[SERVER-38356] Forbid dropping oplog in standalone mode on storage engines that support replSetResizeOplog Created: 03/Dec/18  Updated: 29/Oct/23  Resolved: 08/Jul/19

Status: Closed
Project: Core Server
Component/s: Replication
Affects Version/s: 4.0.4
Fix Version/s: 4.2.1, 4.3.1

Type: Improvement Priority: Major - P3
Reporter: Kevin Pulo Assignee: Vishnu Kaushik
Resolution: Fixed Votes: 0
Labels: None
Remaining Estimate: Not Specified
Time Spent: Not Specified
Original Estimate: Not Specified

Issue Links:
Backports
Depends
Documented
is documented by DOCS-12863 Investigate changes in SERVER-38356: ... Closed
Problem/Incident
Related
related to SERVER-38174 Starting replica set member standalon... Closed
related to SERVER-42129 Modify test to account for the epheme... Closed
related to SERVER-42131 Modify test to account for storage en... Closed
related to SERVER-44440 Consider disallowing users from writi... Backlog
related to DOCS-12230 Manual oplog resize in 4.0 after uncl... Closed
is related to SERVER-41792 Starting replica set member standalon... Closed
is related to TOOLS-2332 oplog_replay_local_rs.js fails on ser... Closed
is related to SERVER-41818 Add a new method in storage API for f... Closed
is related to SERVER-47558 Revert SERVER-38356 on 4.0 Closed
is related to SERVER-47567 Prevent incorrectly dropping oplog on... Closed
Backwards Compatibility: Fully Compatible
Backport Requested:
v4.2, v4.0
Sprint: Repl 2019-06-03, Repl 2019-06-17, Repl 2019-07-01, Repl 2019-07-15
Participants:
Linked BF Score: 47

 Description   

This ticket banned dropping the oplog in standalone mode entirely on storage engines that support the replSetResizeOplog command.

Original Description

Currently the oplog cannot be dropped while running in replset mode, but can be dropped as standalone. Until recently the procedure to resize the oplog included dropping the oplog while in standalone, however, doing this procedure on an uncleanly shutdown 4.0 mongod causes committed writes to be lost (because they only existed in the oplog, and the resize preserves only the final oplog entry, see DOCS-12230 and SERVER-38174 for more details). It would be much better if attempting this procedure in 4.0 did not result in oplog entries being lost, eg. if dropping the oplog failed.

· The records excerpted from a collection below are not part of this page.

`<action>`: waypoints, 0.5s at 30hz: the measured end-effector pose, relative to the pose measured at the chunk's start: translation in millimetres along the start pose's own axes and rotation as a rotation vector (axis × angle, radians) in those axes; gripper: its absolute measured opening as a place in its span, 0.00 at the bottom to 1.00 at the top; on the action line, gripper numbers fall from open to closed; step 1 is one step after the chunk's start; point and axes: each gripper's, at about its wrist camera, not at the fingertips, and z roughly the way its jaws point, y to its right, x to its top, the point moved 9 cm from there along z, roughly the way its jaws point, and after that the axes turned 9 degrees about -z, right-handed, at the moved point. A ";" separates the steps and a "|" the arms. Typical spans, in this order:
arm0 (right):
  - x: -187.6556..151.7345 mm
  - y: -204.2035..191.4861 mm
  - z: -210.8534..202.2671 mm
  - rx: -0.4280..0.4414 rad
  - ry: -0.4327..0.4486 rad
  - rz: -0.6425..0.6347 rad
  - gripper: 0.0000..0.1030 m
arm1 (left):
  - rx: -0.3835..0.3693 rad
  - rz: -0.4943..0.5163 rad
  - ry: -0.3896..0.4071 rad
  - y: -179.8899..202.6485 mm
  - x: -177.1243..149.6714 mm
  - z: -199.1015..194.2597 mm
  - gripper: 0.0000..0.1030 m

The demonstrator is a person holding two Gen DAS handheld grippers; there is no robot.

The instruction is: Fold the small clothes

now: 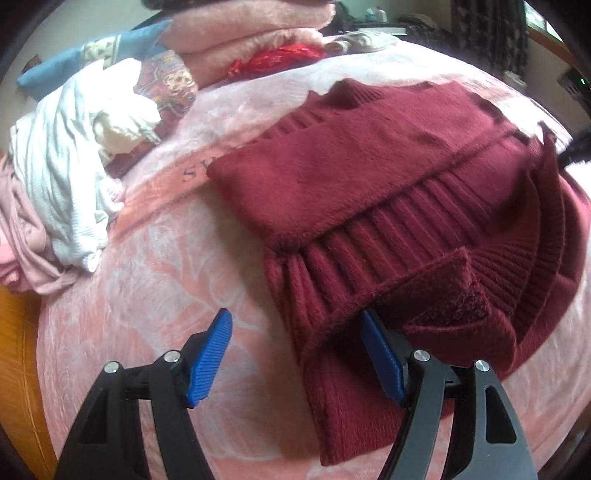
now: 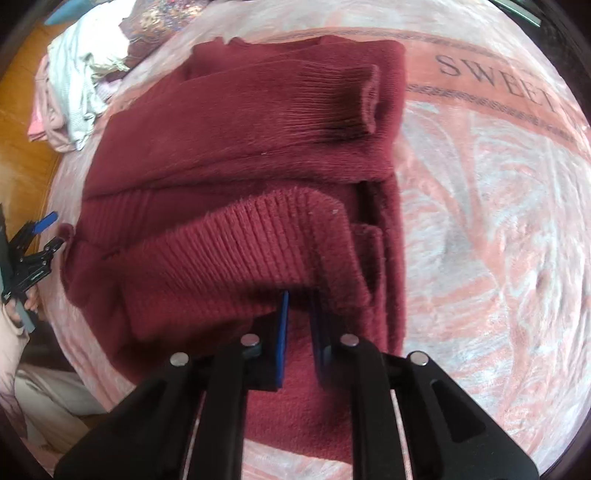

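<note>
A dark red knit sweater [image 1: 388, 184] lies partly folded on the pink blanket [image 1: 155, 266]; it also fills the right wrist view [image 2: 240, 155]. My left gripper [image 1: 295, 328] is open, its right blue pad [image 1: 380, 354] tucked under a lifted ribbed flap of the sweater, its left pad over bare blanket. My right gripper [image 2: 299, 306] is nearly shut on the sweater's ribbed hem [image 2: 258, 251], which is lifted and folded over its tips. The left gripper shows at the left edge of the right wrist view [image 2: 33, 251].
A heap of white and pink clothes [image 1: 62, 177] lies at the left of the blanket. Folded pink blankets [image 1: 236, 33], a blue cushion [image 1: 85, 55] and a red item [image 1: 277, 59] sit at the back. Orange floor [image 2: 22, 147] shows past the bed's edge.
</note>
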 end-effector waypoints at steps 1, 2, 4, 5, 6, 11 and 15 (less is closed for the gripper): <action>-0.1 2.2 -2.8 0.022 0.012 0.015 0.23 | 0.012 -0.036 -0.010 -7.5 1.6 3.3 0.71; -1.0 5.0 -6.9 0.036 0.025 0.027 0.35 | 0.027 -0.059 -0.015 -14.8 2.5 5.7 0.71; -2.9 7.5 -15.4 0.057 0.049 0.021 0.60 | 0.065 -0.081 -0.004 -28.2 4.6 6.0 0.70; -2.7 8.6 -19.7 0.054 0.063 0.009 0.62 | 0.068 -0.102 -0.002 -34.9 4.7 5.4 0.69; -2.1 8.3 -22.2 0.056 0.072 0.002 0.62 | 0.044 -0.125 -0.007 -39.3 4.3 4.6 0.69; -0.7 4.8 -18.8 0.087 0.059 -0.002 0.64 | -0.054 -0.130 -0.009 -38.3 7.2 3.5 0.71; -0.4 -5.1 -4.2 0.052 0.013 -0.049 0.66 | -0.076 -0.110 -0.050 -22.0 3.5 11.8 0.72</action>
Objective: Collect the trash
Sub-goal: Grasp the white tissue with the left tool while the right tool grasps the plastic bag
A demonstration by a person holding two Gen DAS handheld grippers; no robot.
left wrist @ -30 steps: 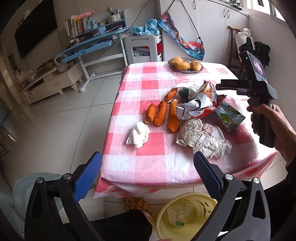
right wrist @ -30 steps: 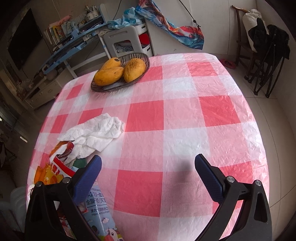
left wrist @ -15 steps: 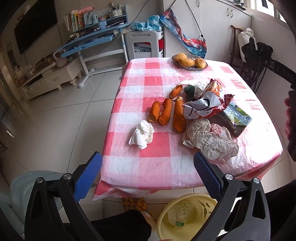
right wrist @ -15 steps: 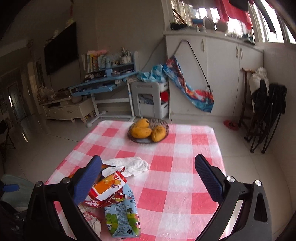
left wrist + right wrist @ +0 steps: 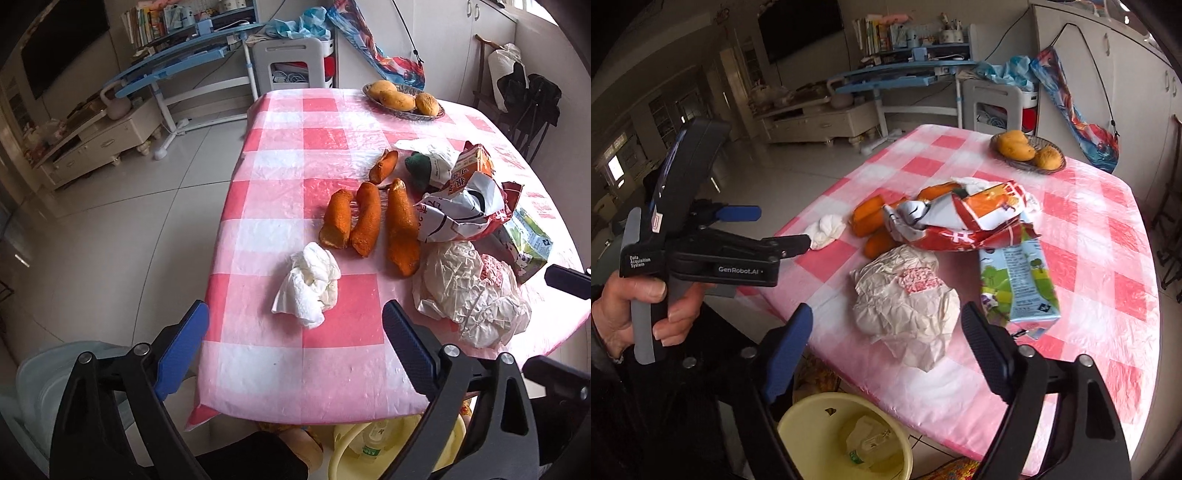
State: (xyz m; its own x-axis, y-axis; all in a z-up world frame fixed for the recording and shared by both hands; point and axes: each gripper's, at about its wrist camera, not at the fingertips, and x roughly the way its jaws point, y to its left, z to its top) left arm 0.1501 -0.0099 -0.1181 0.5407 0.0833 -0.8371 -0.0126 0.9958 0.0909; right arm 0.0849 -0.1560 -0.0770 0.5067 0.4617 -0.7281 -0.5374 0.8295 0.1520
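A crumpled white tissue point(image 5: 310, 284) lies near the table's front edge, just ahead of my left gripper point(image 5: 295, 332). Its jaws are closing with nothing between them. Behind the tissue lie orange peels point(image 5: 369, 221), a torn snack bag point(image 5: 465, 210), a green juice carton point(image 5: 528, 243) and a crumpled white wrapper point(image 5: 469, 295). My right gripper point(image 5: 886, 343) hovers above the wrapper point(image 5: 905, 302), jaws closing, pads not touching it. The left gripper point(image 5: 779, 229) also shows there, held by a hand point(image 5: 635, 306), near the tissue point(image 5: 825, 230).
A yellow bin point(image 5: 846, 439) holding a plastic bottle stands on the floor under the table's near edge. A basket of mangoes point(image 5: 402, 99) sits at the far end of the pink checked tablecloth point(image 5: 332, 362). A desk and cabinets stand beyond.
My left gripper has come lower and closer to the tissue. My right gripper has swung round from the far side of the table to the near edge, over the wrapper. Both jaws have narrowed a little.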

Completely forbidding oplog drop (even when standalone) would interfere with the use case of restoring a filesystem snapshot as a test standalone. A better alternative would be to forbid dropping the oplog only if local.system.replset contains documents. This way, users who are sure they want to drop the oplog can do so by first removing the documents from local.system.replset (which can't be dropped, but can have its contents removed) and then restarting the standalone. Whereas users who are just trying to perform a manual oplog resize will be stopped before any data loss.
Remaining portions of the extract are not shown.